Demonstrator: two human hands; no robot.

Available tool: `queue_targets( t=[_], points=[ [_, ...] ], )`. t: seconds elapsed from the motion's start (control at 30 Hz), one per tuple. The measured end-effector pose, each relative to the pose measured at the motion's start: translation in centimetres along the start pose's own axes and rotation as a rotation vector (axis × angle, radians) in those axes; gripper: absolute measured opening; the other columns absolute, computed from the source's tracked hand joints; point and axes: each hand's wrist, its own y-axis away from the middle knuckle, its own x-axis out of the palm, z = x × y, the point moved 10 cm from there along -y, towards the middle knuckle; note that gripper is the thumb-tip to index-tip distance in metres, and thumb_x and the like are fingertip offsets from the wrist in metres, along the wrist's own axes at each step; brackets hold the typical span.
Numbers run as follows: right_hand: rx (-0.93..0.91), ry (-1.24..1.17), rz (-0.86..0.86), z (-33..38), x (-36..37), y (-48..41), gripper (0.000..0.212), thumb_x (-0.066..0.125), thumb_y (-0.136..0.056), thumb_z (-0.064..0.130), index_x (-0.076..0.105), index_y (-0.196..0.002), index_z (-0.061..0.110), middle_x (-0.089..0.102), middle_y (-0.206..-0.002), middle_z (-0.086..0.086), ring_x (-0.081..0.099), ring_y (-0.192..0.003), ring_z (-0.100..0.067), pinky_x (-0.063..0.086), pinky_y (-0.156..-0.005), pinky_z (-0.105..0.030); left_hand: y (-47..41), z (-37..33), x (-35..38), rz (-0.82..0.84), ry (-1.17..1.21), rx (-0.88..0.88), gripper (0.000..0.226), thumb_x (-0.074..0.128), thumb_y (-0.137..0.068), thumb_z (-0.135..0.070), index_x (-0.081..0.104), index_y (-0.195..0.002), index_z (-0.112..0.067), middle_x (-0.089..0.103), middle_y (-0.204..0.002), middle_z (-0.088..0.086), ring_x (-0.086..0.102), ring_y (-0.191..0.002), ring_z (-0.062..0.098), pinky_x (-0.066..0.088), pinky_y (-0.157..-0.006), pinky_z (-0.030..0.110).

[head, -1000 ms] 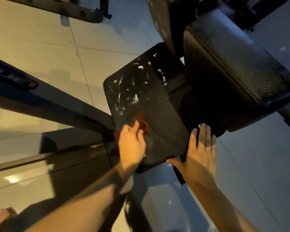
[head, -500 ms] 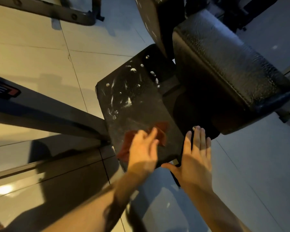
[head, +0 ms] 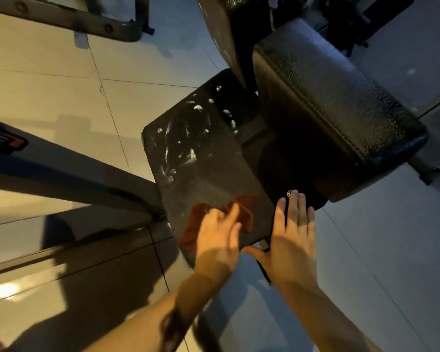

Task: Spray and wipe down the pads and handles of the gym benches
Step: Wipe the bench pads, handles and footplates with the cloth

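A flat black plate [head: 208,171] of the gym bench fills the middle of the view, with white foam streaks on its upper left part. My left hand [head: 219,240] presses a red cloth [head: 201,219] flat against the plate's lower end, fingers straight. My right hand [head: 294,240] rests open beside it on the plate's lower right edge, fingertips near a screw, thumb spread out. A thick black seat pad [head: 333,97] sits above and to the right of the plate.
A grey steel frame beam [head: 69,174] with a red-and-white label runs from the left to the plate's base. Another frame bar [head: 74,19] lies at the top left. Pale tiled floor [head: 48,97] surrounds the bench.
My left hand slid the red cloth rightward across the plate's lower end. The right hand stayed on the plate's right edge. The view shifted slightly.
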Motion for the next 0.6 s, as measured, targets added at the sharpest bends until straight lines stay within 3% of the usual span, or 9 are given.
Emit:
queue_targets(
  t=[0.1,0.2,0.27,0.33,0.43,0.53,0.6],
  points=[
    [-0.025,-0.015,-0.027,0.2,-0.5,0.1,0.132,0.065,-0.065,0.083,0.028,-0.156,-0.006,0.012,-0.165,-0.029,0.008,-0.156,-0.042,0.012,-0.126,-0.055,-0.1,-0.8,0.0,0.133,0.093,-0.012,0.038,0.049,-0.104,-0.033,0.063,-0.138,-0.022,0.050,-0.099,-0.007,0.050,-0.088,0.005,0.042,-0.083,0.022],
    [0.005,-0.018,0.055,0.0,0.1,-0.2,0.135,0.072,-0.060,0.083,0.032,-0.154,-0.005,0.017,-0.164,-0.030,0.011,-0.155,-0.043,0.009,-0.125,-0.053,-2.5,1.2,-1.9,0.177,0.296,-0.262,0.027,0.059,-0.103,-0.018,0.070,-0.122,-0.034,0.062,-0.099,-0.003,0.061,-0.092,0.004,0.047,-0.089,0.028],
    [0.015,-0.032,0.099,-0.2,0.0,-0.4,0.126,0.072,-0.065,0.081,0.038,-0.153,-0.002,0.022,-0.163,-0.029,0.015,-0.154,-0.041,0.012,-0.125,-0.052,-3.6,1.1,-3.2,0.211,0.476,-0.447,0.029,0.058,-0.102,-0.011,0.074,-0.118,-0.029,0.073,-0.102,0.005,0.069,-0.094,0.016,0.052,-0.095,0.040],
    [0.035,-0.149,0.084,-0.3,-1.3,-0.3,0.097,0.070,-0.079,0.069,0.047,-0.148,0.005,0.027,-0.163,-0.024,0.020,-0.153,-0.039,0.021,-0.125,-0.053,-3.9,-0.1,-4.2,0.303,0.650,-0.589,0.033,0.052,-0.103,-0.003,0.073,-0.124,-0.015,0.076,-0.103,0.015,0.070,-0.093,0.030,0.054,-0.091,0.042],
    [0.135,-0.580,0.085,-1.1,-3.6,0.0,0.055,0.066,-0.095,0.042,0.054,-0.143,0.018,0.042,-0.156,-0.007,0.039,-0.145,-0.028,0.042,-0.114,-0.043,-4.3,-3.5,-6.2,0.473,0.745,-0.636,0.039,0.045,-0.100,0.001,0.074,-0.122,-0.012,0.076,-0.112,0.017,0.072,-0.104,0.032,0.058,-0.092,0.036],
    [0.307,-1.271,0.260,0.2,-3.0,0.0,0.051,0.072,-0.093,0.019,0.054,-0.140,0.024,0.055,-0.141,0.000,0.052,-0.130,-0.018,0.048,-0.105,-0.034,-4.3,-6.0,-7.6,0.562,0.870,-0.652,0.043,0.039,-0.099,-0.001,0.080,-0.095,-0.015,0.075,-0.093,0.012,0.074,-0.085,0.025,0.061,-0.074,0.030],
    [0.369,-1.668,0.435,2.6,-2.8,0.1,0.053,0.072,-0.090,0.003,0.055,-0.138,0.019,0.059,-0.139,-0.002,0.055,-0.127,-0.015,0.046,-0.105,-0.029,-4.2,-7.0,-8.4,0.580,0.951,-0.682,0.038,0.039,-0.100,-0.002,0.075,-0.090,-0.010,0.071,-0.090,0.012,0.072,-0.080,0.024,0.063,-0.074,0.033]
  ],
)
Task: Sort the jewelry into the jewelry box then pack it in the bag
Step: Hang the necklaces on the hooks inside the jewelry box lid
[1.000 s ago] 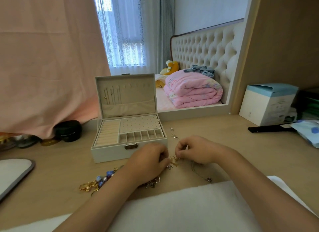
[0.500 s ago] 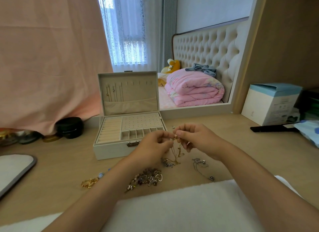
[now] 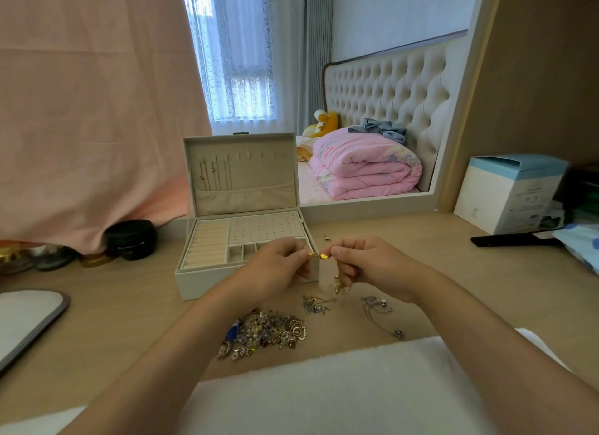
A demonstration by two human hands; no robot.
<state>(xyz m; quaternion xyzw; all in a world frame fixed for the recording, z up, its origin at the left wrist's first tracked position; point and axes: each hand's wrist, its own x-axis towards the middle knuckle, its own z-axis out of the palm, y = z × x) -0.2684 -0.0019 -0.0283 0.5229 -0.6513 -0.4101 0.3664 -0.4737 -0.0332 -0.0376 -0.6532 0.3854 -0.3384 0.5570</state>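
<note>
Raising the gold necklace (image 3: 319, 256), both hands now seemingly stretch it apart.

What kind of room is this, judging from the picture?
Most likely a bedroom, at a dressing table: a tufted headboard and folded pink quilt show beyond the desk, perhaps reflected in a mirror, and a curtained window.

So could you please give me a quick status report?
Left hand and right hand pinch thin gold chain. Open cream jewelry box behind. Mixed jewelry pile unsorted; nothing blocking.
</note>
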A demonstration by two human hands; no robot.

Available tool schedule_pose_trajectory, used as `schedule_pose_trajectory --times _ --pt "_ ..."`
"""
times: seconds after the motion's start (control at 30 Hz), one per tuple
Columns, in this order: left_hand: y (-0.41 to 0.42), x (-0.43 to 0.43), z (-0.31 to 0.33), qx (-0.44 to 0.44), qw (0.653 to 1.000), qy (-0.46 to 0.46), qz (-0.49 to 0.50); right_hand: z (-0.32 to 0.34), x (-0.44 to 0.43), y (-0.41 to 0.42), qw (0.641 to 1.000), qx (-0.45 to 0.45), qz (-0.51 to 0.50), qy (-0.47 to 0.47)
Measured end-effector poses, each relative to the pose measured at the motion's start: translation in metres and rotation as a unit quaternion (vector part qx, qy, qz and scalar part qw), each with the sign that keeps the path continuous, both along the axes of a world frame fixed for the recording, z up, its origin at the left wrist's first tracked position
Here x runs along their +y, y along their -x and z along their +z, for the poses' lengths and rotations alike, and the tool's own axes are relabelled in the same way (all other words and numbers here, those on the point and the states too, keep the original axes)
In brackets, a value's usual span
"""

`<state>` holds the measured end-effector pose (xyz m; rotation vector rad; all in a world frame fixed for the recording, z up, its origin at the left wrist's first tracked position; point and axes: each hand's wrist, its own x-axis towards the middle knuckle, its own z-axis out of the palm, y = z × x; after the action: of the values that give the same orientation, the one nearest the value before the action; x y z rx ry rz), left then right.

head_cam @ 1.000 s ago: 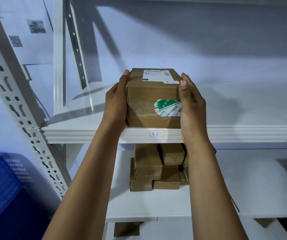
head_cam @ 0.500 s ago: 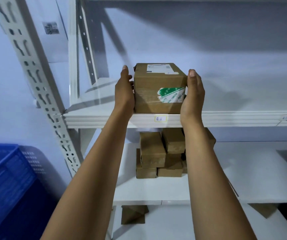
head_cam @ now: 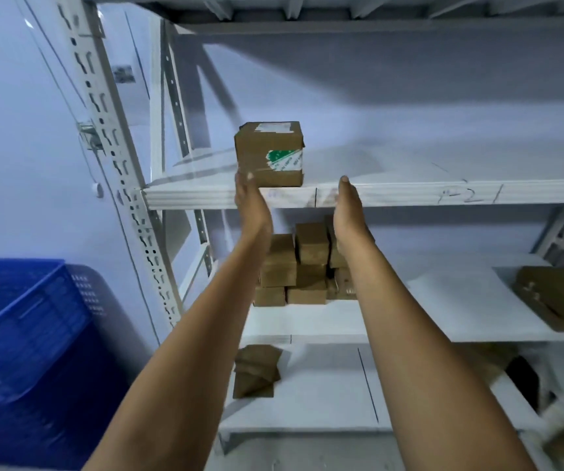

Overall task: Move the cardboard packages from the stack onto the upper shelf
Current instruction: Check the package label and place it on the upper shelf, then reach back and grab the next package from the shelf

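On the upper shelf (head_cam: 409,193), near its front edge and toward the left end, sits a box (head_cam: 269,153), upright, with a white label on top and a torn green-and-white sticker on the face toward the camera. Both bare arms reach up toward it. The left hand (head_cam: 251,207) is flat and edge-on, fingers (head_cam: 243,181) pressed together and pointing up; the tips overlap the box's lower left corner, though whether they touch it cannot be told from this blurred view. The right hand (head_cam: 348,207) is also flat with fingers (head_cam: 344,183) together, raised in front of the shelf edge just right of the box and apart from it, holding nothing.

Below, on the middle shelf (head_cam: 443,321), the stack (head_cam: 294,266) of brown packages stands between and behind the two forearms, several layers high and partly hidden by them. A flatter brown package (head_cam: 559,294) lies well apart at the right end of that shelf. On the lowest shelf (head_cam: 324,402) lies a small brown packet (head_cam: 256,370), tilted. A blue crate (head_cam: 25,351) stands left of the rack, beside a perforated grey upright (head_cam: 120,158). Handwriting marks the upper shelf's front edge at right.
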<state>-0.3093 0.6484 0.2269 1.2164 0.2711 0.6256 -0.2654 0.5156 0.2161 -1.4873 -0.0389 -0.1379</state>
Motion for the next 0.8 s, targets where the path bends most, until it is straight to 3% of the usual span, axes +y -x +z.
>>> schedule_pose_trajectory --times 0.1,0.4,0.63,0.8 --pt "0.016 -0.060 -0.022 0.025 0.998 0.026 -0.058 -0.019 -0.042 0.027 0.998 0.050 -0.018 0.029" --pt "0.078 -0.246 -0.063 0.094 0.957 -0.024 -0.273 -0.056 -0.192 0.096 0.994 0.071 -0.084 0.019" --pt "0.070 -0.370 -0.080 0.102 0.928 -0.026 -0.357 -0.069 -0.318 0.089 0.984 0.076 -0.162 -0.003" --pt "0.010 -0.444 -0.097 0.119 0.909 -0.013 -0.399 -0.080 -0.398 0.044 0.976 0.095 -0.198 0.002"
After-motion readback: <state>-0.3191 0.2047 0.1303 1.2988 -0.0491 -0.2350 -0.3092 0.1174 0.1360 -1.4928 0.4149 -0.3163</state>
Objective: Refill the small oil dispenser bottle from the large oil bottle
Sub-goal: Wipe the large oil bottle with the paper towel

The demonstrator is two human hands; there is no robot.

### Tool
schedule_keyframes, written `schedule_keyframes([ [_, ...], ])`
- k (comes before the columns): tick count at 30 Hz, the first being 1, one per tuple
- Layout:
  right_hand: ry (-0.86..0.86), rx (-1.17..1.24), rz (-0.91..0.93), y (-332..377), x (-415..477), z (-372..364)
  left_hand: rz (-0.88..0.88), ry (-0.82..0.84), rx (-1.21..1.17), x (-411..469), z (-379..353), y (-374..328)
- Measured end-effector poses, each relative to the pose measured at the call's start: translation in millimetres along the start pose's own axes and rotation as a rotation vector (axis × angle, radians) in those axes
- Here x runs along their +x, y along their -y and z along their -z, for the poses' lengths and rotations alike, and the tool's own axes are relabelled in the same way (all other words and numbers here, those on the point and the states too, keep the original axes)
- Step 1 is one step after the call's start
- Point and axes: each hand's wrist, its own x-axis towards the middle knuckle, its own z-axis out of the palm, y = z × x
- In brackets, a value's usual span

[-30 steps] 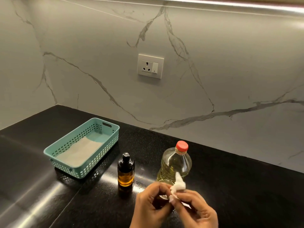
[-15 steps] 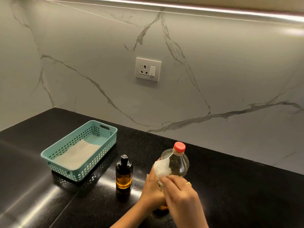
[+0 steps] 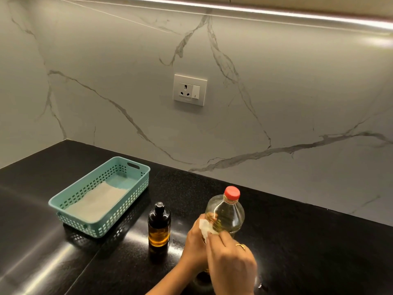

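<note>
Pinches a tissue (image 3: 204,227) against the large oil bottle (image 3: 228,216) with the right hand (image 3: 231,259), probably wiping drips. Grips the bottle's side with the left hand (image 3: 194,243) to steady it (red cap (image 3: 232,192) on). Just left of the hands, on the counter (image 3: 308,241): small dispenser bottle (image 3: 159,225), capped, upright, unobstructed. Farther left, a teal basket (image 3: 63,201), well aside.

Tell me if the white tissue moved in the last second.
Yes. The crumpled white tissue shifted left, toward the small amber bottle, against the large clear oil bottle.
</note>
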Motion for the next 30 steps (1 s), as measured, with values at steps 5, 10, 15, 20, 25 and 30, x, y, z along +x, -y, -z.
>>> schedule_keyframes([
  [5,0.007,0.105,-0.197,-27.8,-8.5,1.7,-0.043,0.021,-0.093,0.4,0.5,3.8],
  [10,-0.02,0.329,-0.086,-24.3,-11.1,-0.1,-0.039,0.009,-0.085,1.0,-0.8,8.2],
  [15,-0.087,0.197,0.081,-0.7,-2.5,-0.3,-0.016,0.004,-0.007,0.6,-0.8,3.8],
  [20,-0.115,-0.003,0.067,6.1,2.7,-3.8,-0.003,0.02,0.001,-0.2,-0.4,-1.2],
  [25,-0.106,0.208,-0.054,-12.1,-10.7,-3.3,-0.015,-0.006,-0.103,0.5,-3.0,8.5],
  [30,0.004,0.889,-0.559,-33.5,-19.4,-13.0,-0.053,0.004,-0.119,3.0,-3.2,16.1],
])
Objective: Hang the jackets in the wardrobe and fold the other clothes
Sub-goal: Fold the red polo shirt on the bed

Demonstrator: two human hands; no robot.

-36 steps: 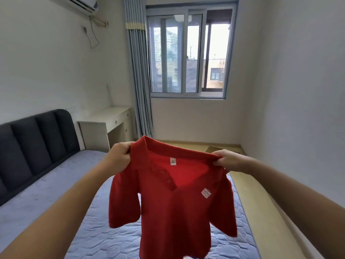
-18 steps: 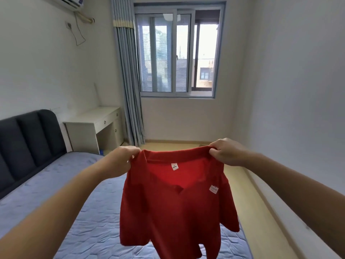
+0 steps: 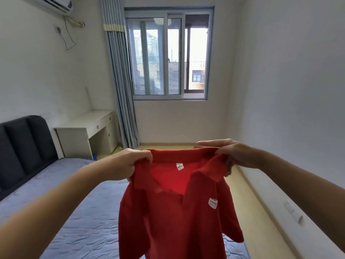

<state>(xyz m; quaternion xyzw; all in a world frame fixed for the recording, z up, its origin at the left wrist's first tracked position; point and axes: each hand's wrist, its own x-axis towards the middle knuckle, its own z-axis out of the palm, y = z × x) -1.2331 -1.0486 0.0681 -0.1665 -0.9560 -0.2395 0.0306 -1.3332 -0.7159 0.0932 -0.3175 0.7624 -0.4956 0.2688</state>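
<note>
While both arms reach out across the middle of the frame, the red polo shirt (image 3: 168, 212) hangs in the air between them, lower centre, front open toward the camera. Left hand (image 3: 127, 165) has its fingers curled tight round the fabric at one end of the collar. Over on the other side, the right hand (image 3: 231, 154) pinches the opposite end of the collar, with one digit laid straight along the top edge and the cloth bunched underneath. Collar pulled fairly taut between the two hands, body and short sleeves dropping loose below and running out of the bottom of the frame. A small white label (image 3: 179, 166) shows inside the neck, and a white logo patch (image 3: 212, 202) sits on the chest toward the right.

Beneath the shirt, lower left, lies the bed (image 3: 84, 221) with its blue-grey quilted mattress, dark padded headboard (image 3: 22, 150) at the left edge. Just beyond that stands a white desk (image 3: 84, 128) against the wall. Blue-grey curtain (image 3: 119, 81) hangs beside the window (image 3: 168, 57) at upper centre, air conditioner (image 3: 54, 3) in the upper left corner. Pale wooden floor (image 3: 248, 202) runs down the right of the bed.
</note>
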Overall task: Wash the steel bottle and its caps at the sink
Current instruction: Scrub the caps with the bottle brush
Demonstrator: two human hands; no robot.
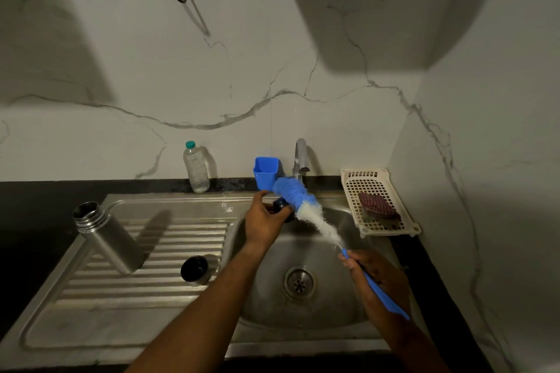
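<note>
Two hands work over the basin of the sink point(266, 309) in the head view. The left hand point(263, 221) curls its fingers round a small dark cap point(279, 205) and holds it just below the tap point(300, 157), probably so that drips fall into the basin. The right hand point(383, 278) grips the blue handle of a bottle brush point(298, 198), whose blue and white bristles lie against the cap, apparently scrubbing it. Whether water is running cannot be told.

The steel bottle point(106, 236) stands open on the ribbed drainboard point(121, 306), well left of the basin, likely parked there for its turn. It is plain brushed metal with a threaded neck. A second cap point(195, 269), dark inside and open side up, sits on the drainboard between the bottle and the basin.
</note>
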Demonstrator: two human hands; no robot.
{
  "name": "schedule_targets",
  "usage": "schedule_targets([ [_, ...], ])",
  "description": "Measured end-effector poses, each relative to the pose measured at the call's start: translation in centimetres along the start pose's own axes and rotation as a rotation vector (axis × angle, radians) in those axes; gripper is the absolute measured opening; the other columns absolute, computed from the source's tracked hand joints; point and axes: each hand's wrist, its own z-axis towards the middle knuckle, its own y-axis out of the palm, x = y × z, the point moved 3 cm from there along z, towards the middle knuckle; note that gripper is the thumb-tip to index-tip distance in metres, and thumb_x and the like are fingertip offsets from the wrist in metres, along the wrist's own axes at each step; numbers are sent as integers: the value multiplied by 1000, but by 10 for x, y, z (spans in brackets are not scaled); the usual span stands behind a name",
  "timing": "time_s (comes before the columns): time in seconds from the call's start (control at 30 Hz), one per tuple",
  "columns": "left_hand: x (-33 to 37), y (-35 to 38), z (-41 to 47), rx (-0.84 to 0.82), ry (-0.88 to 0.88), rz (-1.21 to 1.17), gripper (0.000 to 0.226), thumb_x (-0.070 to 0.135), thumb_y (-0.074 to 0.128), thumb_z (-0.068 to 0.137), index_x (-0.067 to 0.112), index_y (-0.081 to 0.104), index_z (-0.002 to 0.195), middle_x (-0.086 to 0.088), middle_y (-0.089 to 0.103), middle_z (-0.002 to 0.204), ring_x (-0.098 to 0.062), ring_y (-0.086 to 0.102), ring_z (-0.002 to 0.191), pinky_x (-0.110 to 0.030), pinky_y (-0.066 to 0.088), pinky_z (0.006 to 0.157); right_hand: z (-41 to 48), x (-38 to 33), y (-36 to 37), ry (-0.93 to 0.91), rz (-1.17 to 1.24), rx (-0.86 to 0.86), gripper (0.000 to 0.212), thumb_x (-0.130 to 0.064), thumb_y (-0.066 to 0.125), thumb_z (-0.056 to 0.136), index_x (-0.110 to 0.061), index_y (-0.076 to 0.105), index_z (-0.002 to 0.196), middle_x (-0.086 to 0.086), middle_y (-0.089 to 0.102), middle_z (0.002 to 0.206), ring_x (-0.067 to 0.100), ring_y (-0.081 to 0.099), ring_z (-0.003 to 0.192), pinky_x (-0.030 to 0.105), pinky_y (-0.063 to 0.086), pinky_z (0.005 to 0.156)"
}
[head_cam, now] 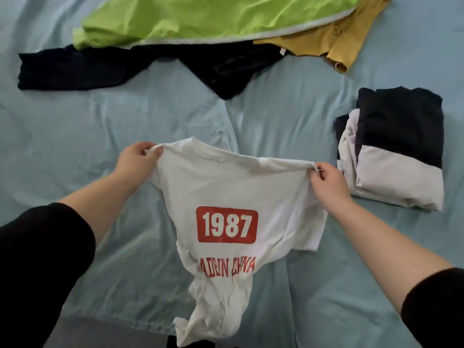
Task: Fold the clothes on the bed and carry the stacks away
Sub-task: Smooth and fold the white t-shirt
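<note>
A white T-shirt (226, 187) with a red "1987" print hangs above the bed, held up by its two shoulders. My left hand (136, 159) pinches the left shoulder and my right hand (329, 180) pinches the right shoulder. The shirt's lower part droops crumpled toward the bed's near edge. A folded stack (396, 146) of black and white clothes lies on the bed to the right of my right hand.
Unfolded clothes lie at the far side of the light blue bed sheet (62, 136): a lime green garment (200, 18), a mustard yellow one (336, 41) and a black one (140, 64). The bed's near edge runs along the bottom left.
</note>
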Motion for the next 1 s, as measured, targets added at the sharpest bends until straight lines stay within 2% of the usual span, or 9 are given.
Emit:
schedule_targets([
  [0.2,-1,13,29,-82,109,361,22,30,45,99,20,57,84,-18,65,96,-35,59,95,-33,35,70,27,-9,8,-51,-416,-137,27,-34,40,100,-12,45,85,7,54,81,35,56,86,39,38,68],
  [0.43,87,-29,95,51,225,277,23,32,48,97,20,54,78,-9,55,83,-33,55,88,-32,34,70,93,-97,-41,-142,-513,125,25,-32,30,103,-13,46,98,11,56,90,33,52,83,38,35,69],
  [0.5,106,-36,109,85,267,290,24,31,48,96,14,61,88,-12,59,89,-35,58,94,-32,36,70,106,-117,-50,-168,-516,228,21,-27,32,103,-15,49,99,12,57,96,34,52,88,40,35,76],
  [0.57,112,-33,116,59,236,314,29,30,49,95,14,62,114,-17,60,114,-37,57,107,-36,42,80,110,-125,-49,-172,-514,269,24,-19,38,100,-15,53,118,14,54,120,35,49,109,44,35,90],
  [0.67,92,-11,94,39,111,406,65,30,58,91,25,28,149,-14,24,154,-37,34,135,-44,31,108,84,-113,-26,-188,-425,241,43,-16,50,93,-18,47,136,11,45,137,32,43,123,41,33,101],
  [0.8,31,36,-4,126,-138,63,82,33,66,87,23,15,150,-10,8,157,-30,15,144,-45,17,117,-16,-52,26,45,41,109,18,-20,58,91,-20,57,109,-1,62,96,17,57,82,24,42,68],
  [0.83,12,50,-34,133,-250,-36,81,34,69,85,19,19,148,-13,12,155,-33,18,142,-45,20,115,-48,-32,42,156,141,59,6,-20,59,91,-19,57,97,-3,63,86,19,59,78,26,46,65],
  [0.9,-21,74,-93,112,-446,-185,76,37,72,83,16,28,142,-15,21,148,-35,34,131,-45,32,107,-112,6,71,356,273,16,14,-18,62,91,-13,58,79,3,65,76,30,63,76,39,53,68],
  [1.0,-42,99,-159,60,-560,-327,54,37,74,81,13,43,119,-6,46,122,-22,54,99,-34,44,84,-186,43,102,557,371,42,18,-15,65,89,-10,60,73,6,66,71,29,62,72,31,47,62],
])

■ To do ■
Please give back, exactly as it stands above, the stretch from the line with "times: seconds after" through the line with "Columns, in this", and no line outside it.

■ Task result ■
times: seconds after the motion's start (control at 30 Hz), one per tuple
Columns, in this order: left_hand: y (-0.41 to 0.42), x (-0.43 to 0.43), z (-0.31 to 0.33), qx (-0.44 to 0.44), qw (0.653 to 1.000), qy (-0.46 to 0.46), qz (-0.49 to 0.50); right_hand: z (-0.32 to 0.34), x (-0.44 to 0.43), y (-0.41 to 0.42), qw (0.641 to 1.000), qx (-0.45 to 0.45), qz (-0.51 to 0.50), qy (-0.47 to 0.47)

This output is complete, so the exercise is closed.